Bitter lovesickness
Comrade Jia Yuhao:
These days, I went to Peking University to study for a week, and then went back to my hometown.
You say, I can't forget you in my life, I can't forget the sun and moon we walked together, what should I do?
In the past seven or eight years, I have also tried my best to get out of the past, but the engraving of the years has already carved every cell that I miss you, and every unintentional vicissitudes of life is the mark of I miss you.
I haven't had any real happiness since you left, and I know I won't have it again in this life—I know that very well.

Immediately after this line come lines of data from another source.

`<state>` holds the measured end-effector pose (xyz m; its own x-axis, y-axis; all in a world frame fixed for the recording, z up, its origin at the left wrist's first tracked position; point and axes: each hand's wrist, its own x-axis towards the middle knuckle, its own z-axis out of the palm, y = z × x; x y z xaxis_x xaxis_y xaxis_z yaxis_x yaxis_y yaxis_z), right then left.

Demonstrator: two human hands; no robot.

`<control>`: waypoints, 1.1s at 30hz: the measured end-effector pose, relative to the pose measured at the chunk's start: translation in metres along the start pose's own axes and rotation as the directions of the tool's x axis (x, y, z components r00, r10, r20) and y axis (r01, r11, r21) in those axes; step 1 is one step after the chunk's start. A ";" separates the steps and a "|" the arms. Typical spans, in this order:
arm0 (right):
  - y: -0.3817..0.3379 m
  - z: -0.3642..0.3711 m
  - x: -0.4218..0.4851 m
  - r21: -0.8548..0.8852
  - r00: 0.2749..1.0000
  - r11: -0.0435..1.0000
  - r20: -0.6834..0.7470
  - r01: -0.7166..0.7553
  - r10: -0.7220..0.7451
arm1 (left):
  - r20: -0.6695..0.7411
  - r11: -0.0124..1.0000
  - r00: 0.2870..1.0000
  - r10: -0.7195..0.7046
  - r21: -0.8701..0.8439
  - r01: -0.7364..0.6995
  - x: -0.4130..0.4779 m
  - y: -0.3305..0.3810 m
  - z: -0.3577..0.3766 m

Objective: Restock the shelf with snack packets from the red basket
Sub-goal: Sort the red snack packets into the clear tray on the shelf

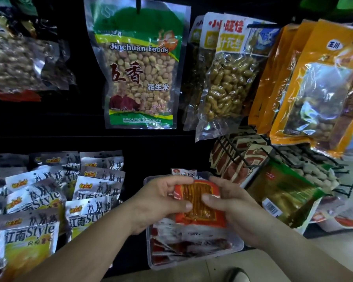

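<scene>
Dark shelving hung with peanut bags (139,78) is filling the background. Both forearms are reaching forward, the left hand (161,198) and right hand (232,202) gripping a red snack packet (196,202) by its sides, thumbs on top, over a clear tray (171,264) of packets.

Two bare arms fill the lower half of the frame: the left arm (86,247) runs up from the lower left corner, the right arm (306,253) from the lower right. Both are uncovered right to the frame edge. The left hand (161,198) and right hand (232,202) are bare too, with short, trimmed thumbnails. At bottom centre a dark rounded shape (237,274) could be a shoe toe; too blurred to tell
</scene>
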<state>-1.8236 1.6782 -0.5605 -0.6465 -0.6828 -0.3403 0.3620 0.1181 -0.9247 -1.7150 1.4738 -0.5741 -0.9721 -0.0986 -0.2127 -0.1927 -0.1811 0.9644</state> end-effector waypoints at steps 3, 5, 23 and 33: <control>-0.003 -0.004 -0.005 -0.161 0.966 0.987 0.251 -0.018 0.058 | -0.043 1.000 0.999 0.011 0.006 -0.011 -0.001 0.001 -0.001; -0.003 -0.005 -0.005 -0.165 0.978 0.986 0.205 -0.001 0.035 | 0.034 1.000 0.999 -0.012 0.013 0.012 -0.004 0.001 -0.002; 0.005 0.007 0.002 -0.111 0.972 0.972 -0.088 0.208 -0.218 | -0.213 0.938 0.951 0.223 0.312 -0.150 -0.006 0.004 0.020; 0.003 0.001 0.001 -0.117 0.990 0.987 0.094 0.114 -0.104 | -0.179 0.996 0.980 0.086 -0.018 -0.091 -0.003 0.000 0.006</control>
<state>-1.8227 1.6775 -0.5634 -0.6145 -0.7561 -0.2249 0.2046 0.1226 -0.9711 -1.7128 1.4797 -0.5729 -0.9455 -0.2873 -0.1534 -0.1012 -0.1887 0.9768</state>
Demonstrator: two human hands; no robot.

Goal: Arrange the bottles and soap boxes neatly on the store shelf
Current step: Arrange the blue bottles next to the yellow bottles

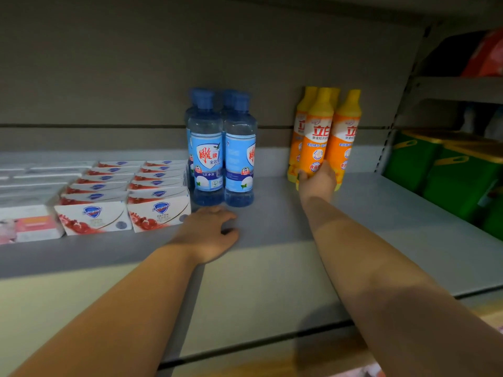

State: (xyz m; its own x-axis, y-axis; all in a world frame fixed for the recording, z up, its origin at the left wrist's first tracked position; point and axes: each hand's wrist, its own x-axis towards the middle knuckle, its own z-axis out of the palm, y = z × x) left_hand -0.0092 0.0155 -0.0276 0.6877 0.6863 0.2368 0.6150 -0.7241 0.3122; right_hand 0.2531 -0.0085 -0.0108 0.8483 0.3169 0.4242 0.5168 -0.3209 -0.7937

No matter where I am, no matter what I'm doing or thinking, I'm thinking about you, and as the years go by, I think I'm going to slowly fade away from this thought, but no. I know I can't!
Whether I was deliberately angry with you at the time or later wanted to find someone to accompany me in order to get rid of loneliness, I knew that all this would not go against my true heart and weaken the slightest bit that I missed you.
When I saw your shadow in a trance at my second uncle's house on the way back, or in my mother's new home, the scene was completely different, but you still couldn't get out of my thoughts, and I still thought from time to time: What would happen if you were there?
When I went to the parent-teacher conference for my child that day, I was also thinking about you silently - if you were here, what would our child look like? With your education, your role model and your care, she must have better grades and more space than she does now, right?
I often think that this life is not a process, as long as the child can live happily, what will happen if there is nothing? Don't you also graduate with a doctorate? So what?
No one can resist this thing.
Peking University used to be such an unreachable place, and I was fortunate enough to attend a lecture from the professors of Peking University for a week, which made me feel that there was nothing wrong with having a lofty mind.
My parents are healthy, and I don't have too many worries and worries in my heart.
There's someone who accompanied me back, as you know.
Without you, in this life, no one will be able to enter my heart again, just a secular companionship, and I don't force it, this person will no longer be as indispensable as you, just a Zhang San Li Si.
Walking on the road of growing old, the years have already carved a fatal wound in my life, and it will follow me for the rest of my life until the end of this life.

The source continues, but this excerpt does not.